Congrats to the management of CI


----------



## tashamen (Jan 15, 2015)

Bill4728 said:


> we just check in to the Whistler resort  and found that the resort has added air-conditioning to all the units. Clearly that isn't an issue this time of year but sometimes it was a little too warm in the summer. Not anymore!



Hi Bill,

We just returned from a long weekend in Tremblant and CI has installed air-conditioners there too.   

And this is the first time we've had a unit there with an electronic shower - a control panel in the shower used to turn it on with a push, adjust the temp with a dial, and control which of 3 shower heads to use (all 3 could be on at once).  A major improvement in my book.


----------



## ROCKJenkins (May 13, 2016)

*Bill4728 what do you think of ...?*

Bill,

I went to a Diamond presentation back in Williamsburg. I was asked after their presentation what timeshare I'd mostly buy into now.   I told the presenters; Club Intrawest hands down.  They tried to tell me I could buy into CI for a $1.00.

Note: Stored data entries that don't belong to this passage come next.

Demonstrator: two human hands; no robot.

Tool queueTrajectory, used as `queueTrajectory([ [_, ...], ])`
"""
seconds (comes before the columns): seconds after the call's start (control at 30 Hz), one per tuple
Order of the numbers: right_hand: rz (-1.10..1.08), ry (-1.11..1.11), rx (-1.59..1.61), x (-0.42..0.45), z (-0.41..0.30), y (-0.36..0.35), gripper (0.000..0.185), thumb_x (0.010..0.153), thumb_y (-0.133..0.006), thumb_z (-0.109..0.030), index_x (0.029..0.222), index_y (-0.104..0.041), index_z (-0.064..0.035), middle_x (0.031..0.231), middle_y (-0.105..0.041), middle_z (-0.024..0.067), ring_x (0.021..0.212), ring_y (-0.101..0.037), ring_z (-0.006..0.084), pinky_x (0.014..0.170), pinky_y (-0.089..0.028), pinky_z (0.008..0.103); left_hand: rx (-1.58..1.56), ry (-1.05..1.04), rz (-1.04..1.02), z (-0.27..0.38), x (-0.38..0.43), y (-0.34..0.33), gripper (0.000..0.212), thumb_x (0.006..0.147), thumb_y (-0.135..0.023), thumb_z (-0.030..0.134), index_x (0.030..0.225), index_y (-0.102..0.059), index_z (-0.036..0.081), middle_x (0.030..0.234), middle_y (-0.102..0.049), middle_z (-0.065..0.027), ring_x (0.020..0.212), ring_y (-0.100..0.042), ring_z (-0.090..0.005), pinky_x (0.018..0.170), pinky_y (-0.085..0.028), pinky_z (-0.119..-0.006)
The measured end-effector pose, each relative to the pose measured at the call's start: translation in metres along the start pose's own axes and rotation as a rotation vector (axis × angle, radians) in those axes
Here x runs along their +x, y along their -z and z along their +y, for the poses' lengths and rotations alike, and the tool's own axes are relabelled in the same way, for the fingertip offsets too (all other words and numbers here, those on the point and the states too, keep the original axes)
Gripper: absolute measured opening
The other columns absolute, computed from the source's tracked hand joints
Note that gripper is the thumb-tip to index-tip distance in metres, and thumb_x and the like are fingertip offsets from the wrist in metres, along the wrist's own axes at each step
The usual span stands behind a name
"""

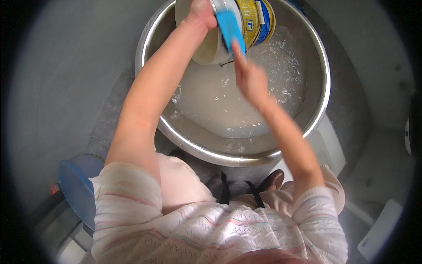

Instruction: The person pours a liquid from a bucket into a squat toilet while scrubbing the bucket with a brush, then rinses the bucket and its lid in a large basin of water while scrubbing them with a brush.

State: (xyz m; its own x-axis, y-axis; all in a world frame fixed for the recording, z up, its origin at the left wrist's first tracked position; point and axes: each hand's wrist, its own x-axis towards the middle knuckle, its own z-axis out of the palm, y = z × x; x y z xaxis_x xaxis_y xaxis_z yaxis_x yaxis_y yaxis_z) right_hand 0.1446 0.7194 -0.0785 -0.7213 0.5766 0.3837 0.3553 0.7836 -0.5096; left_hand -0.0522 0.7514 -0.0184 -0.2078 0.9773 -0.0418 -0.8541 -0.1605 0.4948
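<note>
A large round stainless-steel basin [324, 79] in front of me holds cloudy, rippling water [227, 105]. Over its far side a plastic bucket [258, 19], white with a yellow and blue printed band bearing writing, is tipped on its side. My left hand [201, 15] grips the white end of it, with the fingertips cut off by the top of the picture. A thin wire handle [226, 62] hangs from the bucket. In my right hand [252, 79] is a flat blue scrubbing pad or brush [232, 29], blurred, held against or just over the bucket's white side.
A blue plastic tub or lid [75, 191] leans low at the left. White container-like shapes [324, 148] stand beside the basin at the right, with another white object [379, 227] lower down. My shoe [273, 178] shows beneath the basin's near rim.
</note>
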Motion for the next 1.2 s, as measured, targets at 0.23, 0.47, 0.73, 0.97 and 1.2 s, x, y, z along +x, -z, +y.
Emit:
queueTrajectory([
  [0.23,0.065,-0.104,-0.079,0.094,-0.004,0.038,0.043,0.084,-0.045,-0.012,0.125,-0.039,-0.0213,0.07,-0.057,0.0202,0.058,-0.056,0.0376,0.052,-0.044,0.0448,0.072,-0.026,-0.052,-0.024,0.021,-0.008,0.045,0.092,-0.024,0.035,0.104,-0.052,0.002,0.106,-0.056,-0.0105,0.1,-0.051,-0.0243,0.093,-0.036,-0.036],
  [0.47,-0.728,-0.245,-0.205,-0.113,0.039,-0.017,0.051,0.085,-0.04,-0.016,0.132,-0.026,-0.0309,0.076,-0.059,0.0192,0.066,-0.06,0.034,0.058,-0.046,0.0456,0.01,0.053,-0.042,-0.002,0.005,0.007,0.057,0.091,-0.017,0.041,0.121,-0.039,-0.002,0.123,-0.044,-0.0171,0.114,-0.041,-0.03,0.1,-0.027,-0.041],
  [0.73,-0.283,-0.94,0.036,-0.102,0.15,-0.005,0.045,0.087,-0.041,-0.017,0.13,-0.033,-0.0193,0.072,-0.06,0.0112,0.058,-0.058,0.0247,0.051,-0.046,0.0373,0.445,0.139,0.061,-0.042,-0.038,0.008,0.045,0.083,-0.053,0.038,0.11,-0.048,0.003,0.104,-0.056,-0.0102,0.095,-0.056,-0.0205,0.085,-0.044,-0.036],
  [0.97,0.16,-0.216,0.278,-0.006,-0.022,0.012,0.045,0.084,-0.045,-0.01,0.128,-0.037,-0.0174,0.083,-0.059,0.0225,0.073,-0.06,0.0356,0.064,-0.046,0.0402,0.205,0.072,0.006,-0.035,-0.023,0.021,0.055,0.085,-0.038,0.051,0.115,-0.047,0.006,0.107,-0.056,-0.0101,0.095,-0.055,-0.0244,0.086,-0.043,-0.038],
  [1.2,-0.018,-0.085,0.044,-0.031,-0.017,-0.02,0.045,0.085,-0.043,-0.019,0.128,-0.034,-0.0214,0.06,-0.055,0.0208,0.056,-0.056,0.0383,0.05,-0.045,0.0461,0.042,0.092,0.108,-0.01,-0.024,0.018,0.049,0.086,-0.035,0.049,0.102,-0.055,0.007,0.097,-0.059,-0.0093,0.091,-0.055,-0.0234,0.083,-0.043,-0.038],
])
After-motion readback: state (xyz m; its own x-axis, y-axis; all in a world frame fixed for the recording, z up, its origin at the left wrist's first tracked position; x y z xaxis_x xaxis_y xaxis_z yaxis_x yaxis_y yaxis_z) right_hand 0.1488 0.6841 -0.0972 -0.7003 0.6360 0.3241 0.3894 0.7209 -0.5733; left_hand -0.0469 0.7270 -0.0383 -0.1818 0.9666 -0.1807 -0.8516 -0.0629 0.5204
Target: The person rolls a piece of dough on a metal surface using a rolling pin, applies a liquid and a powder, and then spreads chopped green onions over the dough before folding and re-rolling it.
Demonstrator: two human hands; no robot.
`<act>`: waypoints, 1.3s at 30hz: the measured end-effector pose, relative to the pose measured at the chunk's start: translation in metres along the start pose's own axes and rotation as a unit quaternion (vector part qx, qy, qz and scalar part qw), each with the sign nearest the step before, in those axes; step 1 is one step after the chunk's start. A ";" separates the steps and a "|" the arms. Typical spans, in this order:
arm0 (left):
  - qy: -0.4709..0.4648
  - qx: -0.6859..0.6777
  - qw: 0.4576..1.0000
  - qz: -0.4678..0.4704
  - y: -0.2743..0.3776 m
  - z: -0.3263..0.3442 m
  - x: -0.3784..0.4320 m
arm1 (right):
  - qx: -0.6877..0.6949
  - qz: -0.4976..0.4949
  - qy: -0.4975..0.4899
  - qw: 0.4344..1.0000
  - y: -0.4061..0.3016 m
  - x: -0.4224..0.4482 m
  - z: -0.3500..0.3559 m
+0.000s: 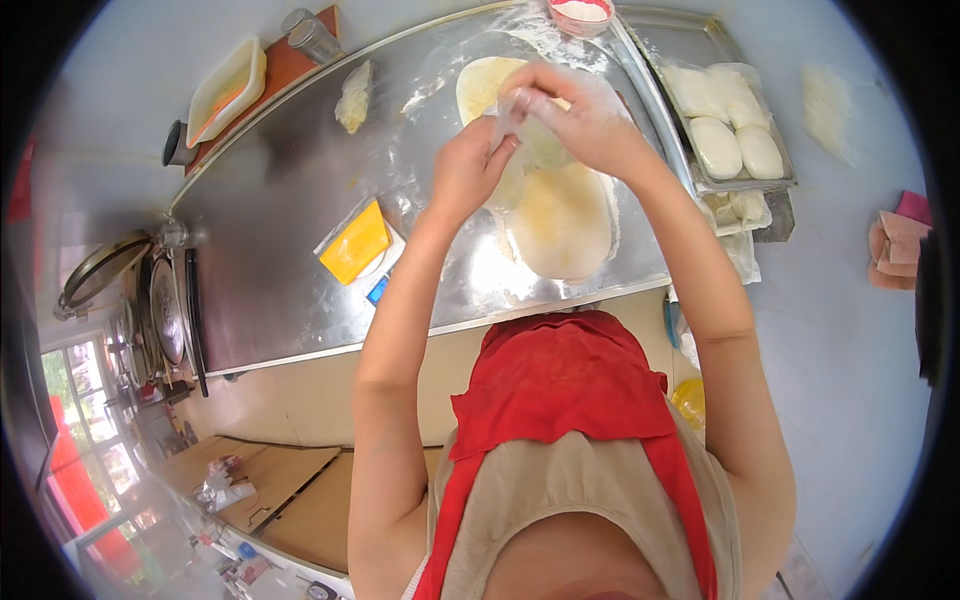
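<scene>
My left hand (472, 161) and my right hand (574, 112) are raised close together over the steel worktop (262, 247). Between them is a thin translucent sheet, apparently plastic film (510, 112), which both sets of fingers pinch; motion blur hides its exact shape. White powder, likely flour, dusts my right hand. Below lies a flat, rounded sheet of dough (562, 225), pale with yellowish patches on top. Beyond my hands, a second flat dough sheet (476, 79) lies partly hidden by them.
A yellow slab (360, 240) in clear wrap rests on a digital scale (379, 291). Crumpled plastic (354, 97) lies farther back. A flour bowl (581, 16) stands at the far edge. On the right, a tray (701, 184) holds several dough pieces (716, 148). Round pans (166, 311) stand left.
</scene>
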State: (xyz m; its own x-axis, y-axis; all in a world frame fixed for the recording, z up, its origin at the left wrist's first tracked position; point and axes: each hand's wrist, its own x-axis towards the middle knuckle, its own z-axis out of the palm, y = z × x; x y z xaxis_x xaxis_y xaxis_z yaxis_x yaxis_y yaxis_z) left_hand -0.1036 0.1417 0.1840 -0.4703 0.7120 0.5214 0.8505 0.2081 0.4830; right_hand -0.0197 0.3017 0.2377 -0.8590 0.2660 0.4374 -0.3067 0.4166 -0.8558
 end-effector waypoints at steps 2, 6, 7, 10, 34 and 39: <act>-0.042 -0.151 0.972 -0.172 0.008 0.009 0.014 | 0.032 0.040 0.066 0.996 0.021 -0.001 -0.022; -0.015 -0.367 0.863 -0.347 0.016 0.019 0.025 | -0.226 0.174 -0.105 0.953 0.073 -0.040 -0.056; -0.007 -0.385 0.855 -0.347 0.019 0.022 0.027 | -0.215 0.185 -0.121 0.951 0.083 -0.056 -0.053; 0.007 -0.440 0.821 -0.363 0.024 0.036 0.031 | -0.162 0.169 -0.091 0.968 0.105 -0.074 -0.035; 0.169 -0.716 0.580 -0.350 -0.058 0.056 0.019 | -0.199 0.172 -0.119 0.957 0.158 -0.039 -0.077; 0.135 -0.799 0.429 -0.399 -0.063 0.106 0.031 | -0.253 0.166 -0.059 0.951 0.184 -0.042 -0.128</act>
State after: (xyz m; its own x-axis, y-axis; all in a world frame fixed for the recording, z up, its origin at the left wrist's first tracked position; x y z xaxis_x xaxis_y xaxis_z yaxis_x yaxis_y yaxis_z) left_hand -0.1464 0.2219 0.0954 -0.6550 0.6932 -0.3007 -0.7529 -0.5655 0.3365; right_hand 0.0128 0.4785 0.0971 -0.9233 0.3689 0.1071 0.1999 0.6994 -0.6862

I do see that their is an opportunity to buy 400 point on ebay for $4000.00 for the nexts 9 or 10 days.  

I'm glad to see your still very happy with Club Intrawest, and wonder about what you think of that 400 point deal on ebay?  Remember I sold 650 points many years ago for $65.00 a point after Club Intrawest  up-set me with their 2010 Winters Olympic Lottery decison.

Mel Jenkins


----------



## tashamen (May 14, 2016)

ROCKJenkins said:


> I do see that their is an opportunity to buy 400 point on ebay for $4000.00 for the nexts 9 or 10 days.



You do realize that Club Intrawest doesn't exist any more as an entity?  It's now part of Diamond Resorts.


----------



## Bill4728 (May 14, 2016)

Hi

Yes CI was sold to Diamond (DRI)  late last year and so far DRI has left everything the same as CI had it  BUT DRI has a history of making significant changes to the TS systems they buy and raising MFs by significant amounts. Who know what they will do with CI?

Right now there are many CI owners who are really upset with the 5 member BOD  because it turns out that the developer gets 15 votes for every share of CI they own and the regular members get 1 vote for every share they own.  so even though the club is more than 90% sold out  it developer has just under 50% of the membership votes therefore all 5 members of the BOD are associated with DRI / CI  Clearly the BOD is not an "independent" BOD. 

BTW  what you were told  _They tried to tell me I could buy into CI for a $1.00 _  is a common thing with DRI salespeople.  They always tell everyone at the sales presentations that what they own is basically worthless and that to get the DRI experience you have to buy significant points direct from DRI

BUT for now I'm holding steady : not buying or selling CI

Bill

PS Boy the bullpen sure blew up last night ;(


----------